** EXERCISE REQUIREMENTS **
Copy every line of the data that contains the string "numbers".

** AVAILABLE DATA **
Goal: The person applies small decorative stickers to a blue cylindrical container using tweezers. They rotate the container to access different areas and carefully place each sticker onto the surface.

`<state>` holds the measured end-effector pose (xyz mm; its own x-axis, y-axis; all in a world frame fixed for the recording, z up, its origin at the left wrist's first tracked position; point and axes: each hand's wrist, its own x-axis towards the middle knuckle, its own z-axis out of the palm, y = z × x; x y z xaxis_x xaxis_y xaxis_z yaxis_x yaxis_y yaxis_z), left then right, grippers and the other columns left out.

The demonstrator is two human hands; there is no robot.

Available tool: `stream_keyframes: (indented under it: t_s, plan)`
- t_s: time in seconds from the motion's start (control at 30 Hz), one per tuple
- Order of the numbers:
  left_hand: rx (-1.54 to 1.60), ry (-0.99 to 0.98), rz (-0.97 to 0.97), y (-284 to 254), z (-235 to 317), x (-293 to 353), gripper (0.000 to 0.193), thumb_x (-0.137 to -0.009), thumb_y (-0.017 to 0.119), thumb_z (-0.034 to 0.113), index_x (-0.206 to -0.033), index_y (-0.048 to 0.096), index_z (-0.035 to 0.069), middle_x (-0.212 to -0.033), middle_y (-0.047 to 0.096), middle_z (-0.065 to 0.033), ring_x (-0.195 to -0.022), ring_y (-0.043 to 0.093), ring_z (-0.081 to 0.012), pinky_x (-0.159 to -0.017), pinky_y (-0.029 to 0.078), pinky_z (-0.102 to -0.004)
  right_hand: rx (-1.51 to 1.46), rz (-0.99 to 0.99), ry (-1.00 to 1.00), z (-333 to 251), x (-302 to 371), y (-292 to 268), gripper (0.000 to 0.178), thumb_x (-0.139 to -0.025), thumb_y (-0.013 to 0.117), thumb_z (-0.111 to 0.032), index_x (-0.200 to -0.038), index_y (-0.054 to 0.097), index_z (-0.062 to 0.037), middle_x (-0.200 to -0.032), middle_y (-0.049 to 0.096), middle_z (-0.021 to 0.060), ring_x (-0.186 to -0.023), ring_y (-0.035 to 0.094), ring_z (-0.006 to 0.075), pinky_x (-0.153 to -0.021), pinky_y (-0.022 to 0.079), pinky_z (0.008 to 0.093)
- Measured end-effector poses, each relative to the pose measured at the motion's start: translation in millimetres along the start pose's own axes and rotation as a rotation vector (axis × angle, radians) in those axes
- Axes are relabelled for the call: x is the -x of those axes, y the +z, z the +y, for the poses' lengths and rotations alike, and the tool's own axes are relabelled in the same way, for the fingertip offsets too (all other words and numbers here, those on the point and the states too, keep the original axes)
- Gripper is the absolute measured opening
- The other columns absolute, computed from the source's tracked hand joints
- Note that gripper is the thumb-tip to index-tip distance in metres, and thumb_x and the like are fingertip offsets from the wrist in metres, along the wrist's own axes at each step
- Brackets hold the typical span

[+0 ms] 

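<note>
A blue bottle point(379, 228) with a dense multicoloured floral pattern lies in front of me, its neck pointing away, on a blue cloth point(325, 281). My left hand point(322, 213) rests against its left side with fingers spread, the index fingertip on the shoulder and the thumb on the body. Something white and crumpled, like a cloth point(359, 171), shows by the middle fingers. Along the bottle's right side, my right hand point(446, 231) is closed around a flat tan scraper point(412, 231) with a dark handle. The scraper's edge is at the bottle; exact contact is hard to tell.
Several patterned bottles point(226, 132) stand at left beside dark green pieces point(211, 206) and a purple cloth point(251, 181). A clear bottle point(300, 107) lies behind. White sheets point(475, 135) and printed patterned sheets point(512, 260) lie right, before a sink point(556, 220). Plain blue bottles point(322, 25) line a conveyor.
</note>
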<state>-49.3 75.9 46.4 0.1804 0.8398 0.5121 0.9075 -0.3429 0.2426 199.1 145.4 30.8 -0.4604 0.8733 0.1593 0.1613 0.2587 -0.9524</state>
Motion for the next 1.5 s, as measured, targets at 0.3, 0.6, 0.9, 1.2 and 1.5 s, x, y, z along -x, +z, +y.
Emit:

** RESULT **
- Order of the numbers:
- Axes are relabelled for the call: x is the -x of those axes, y the +z, z the +y, for the poses' lengths and rotations alike, and the tool's own axes are relabelled in the same way, for the fingertip offsets too (all other words and numbers here, those on the point and the states too, keep the original axes)

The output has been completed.